### PROBLEM DETAILS
Your answer must be an exact copy of the records, minus any pictures.
Top of EXCERPTED DATA
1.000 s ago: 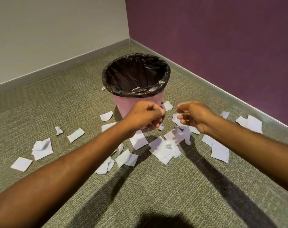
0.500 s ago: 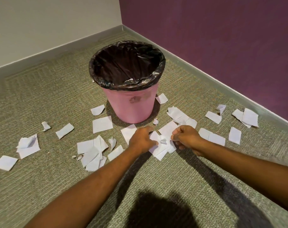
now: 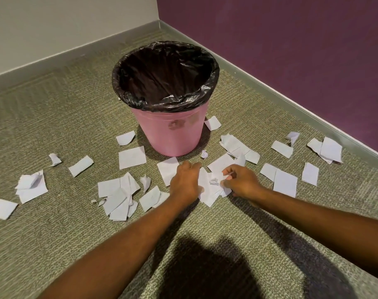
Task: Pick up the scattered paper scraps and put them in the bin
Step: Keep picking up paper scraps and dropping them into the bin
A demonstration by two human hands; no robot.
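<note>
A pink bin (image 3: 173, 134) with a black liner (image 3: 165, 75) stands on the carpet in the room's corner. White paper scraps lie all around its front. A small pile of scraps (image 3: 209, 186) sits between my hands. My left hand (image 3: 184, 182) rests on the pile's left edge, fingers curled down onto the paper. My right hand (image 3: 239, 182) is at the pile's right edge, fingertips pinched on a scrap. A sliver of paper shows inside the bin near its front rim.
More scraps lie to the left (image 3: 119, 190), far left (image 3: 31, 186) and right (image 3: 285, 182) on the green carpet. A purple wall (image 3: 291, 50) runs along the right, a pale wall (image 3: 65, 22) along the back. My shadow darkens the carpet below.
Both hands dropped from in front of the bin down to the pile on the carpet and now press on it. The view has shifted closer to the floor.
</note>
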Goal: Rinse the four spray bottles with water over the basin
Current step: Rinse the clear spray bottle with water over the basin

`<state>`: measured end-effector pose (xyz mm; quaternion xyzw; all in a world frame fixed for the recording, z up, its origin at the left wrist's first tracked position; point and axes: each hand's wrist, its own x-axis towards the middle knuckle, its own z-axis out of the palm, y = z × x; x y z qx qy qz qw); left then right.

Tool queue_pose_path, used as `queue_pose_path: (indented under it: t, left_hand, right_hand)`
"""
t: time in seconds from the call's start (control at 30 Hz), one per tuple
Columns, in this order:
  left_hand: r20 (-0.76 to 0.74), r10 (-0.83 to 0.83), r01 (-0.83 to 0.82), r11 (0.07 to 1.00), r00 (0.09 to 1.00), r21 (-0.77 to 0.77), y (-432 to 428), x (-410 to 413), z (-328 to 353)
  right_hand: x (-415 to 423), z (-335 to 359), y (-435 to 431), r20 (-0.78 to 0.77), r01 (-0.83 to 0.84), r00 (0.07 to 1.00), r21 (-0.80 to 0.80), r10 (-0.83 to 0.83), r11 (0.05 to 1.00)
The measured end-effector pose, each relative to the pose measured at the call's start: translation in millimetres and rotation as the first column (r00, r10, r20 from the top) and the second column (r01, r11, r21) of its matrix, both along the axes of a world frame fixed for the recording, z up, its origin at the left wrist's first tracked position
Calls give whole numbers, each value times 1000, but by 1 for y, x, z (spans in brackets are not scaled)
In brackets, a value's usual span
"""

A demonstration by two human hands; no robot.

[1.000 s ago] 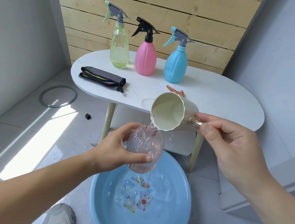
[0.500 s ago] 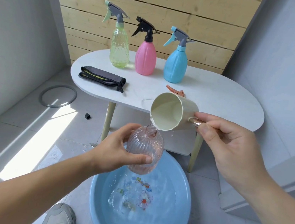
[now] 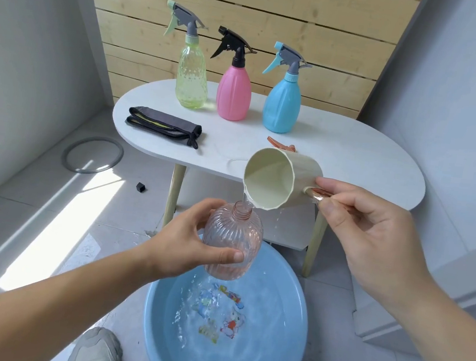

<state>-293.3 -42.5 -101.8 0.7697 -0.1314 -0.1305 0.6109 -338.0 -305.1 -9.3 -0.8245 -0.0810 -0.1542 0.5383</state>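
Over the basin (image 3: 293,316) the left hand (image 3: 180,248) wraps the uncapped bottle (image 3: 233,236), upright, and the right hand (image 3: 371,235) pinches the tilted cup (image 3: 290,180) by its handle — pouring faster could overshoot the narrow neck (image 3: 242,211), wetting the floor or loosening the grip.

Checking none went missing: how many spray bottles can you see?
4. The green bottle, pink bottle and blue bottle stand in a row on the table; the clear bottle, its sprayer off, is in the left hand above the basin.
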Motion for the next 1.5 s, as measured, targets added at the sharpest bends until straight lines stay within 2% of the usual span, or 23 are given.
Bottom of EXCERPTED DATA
### RESULT OF THIS EXERCISE
1.000 s ago: 
0.500 s ago: 
now: 
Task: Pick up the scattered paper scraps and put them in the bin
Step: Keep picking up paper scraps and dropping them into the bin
A demonstration by two human hands; no robot.
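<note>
A pink bin (image 3: 173, 134) with a black liner (image 3: 165, 75) stands on the carpet in the room's corner. White paper scraps lie all around its front. A small pile of scraps (image 3: 209, 186) sits between my hands. My left hand (image 3: 184, 182) rests on the pile's left edge, fingers curled down onto the paper. My right hand (image 3: 239, 182) is at the pile's right edge, fingertips pinched on a scrap. A sliver of paper shows inside the bin near its front rim.
More scraps lie to the left (image 3: 119, 190), far left (image 3: 31, 186) and right (image 3: 285, 182) on the green carpet. A purple wall (image 3: 291, 50) runs along the right, a pale wall (image 3: 65, 22) along the back. My shadow darkens the carpet below.
Both hands dropped from in front of the bin down to the pile on the carpet and now press on it. The view has shifted closer to the floor.
</note>
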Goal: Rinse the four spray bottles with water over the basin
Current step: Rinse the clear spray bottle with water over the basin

`<state>`: measured end-effector pose (xyz mm; quaternion xyzw; all in a world frame fixed for the recording, z up, its origin at the left wrist's first tracked position; point and axes: each hand's wrist, its own x-axis towards the middle knuckle, its own z-axis out of the palm, y = z × x; x y z qx qy qz qw); left then right.

Tool queue_pose_path, used as `queue_pose_path: (indented under it: t, left_hand, right_hand)`
"""
t: time in seconds from the call's start (control at 30 Hz), one per tuple
Columns, in this order:
  left_hand: r20 (-0.76 to 0.74), r10 (-0.83 to 0.83), r01 (-0.83 to 0.82), r11 (0.07 to 1.00), r00 (0.09 to 1.00), r21 (-0.77 to 0.77), y (-432 to 428), x (-410 to 413), z (-328 to 353)
  right_hand: x (-415 to 423), z (-335 to 359), y (-435 to 431), r20 (-0.78 to 0.77), r01 (-0.83 to 0.84), r00 (0.07 to 1.00), r21 (-0.80 to 0.80), r10 (-0.83 to 0.83), r11 (0.05 to 1.00)
The measured end-effector pose, each relative to the pose measured at the call's start: translation in millimetres and rotation as the first column (r00, r10, r20 from the top) and the second column (r01, r11, r21) of its matrix, both along the axes of a world frame fixed for the recording, z up, its origin at the left wrist's first tracked position
Calls give whole numbers, each value times 1000, but by 1 for y, x, z (spans in brackets are not scaled)
In brackets, a value's usual span
"""

A demonstration by two human hands; no robot.

[1.000 s ago] 
[0.500 s ago] 
[now] 

<state>-293.3 -42.5 -101.8 0.7697 -0.1314 -0.1305 0.6109 -338.0 -305.1 -9.3 -0.8245 -0.0810 -0.1542 0.5383</state>
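Over the basin (image 3: 293,316) the left hand (image 3: 180,248) wraps the uncapped bottle (image 3: 233,236), upright, and the right hand (image 3: 371,235) pinches the tilted cup (image 3: 290,180) by its handle — pouring faster could overshoot the narrow neck (image 3: 242,211), wetting the floor or loosening the grip.

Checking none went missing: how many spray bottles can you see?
4. The green bottle, pink bottle and blue bottle stand in a row on the table; the clear bottle, its sprayer off, is in the left hand above the basin.
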Motion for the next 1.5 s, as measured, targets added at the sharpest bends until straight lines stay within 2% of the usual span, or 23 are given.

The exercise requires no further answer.